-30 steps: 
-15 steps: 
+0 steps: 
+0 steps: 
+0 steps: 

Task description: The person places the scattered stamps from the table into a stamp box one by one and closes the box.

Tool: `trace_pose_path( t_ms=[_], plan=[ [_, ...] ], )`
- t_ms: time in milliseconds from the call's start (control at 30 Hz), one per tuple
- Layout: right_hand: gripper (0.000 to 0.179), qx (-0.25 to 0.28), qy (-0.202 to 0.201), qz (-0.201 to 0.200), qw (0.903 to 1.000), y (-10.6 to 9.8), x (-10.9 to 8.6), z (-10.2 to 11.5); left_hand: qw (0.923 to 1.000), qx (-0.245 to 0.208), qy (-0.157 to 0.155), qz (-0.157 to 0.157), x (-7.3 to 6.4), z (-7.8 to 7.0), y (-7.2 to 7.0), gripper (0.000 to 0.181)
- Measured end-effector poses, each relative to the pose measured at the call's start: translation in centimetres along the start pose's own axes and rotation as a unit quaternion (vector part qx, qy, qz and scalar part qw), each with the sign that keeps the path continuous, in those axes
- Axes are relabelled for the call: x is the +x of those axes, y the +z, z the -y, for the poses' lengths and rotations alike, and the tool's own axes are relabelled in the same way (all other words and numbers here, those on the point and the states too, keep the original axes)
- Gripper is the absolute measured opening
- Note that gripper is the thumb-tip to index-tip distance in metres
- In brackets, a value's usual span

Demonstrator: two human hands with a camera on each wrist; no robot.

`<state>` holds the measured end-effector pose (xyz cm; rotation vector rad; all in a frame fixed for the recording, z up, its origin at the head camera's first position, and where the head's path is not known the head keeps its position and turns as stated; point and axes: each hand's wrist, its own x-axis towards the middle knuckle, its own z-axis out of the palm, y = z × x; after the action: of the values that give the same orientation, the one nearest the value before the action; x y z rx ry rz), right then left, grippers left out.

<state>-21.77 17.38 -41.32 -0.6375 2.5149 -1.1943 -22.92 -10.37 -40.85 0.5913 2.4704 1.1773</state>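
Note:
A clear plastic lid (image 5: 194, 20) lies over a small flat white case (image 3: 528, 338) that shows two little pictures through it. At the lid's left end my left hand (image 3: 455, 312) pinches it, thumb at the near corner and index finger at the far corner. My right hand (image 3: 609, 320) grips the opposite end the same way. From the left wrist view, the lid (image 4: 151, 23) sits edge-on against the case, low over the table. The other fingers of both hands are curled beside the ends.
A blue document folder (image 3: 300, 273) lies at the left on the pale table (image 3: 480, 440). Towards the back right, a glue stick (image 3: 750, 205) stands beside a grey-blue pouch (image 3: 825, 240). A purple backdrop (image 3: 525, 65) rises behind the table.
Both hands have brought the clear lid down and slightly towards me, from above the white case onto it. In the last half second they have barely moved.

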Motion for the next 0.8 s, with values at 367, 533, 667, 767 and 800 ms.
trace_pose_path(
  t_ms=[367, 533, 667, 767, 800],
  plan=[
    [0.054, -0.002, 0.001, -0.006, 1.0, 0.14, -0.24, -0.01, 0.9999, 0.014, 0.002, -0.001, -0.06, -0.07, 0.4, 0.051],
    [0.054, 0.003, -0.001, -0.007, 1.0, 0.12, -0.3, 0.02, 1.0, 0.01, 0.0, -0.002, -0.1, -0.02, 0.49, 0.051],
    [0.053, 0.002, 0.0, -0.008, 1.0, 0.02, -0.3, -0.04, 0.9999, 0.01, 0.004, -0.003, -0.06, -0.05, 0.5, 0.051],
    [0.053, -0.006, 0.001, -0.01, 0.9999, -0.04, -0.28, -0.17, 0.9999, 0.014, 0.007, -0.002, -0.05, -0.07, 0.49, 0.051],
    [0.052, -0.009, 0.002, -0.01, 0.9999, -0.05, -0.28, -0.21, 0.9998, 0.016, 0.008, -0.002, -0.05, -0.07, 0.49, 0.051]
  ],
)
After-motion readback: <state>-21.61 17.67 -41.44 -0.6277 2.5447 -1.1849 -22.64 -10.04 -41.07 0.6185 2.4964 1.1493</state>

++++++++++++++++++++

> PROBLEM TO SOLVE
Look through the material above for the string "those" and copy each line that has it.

> RESULT FOR THIS EXERCISE
- Measured end-effector poses, each relative to the pose measured at the call's start: translation in centimetres along the start pose's own axes and rotation as a unit quaternion (vector part qx, qy, qz and scalar part qw), each with the sign that keeps the path continuous, in those axes
- Axes are relabelled for the call: x is the +x of those axes, y the +z, z the -y, for the poses' lengths and rotations alike, and the tool's own axes are relabelled in the same way (all other words and numbers here, those on the point and the states too, keep the original axes)

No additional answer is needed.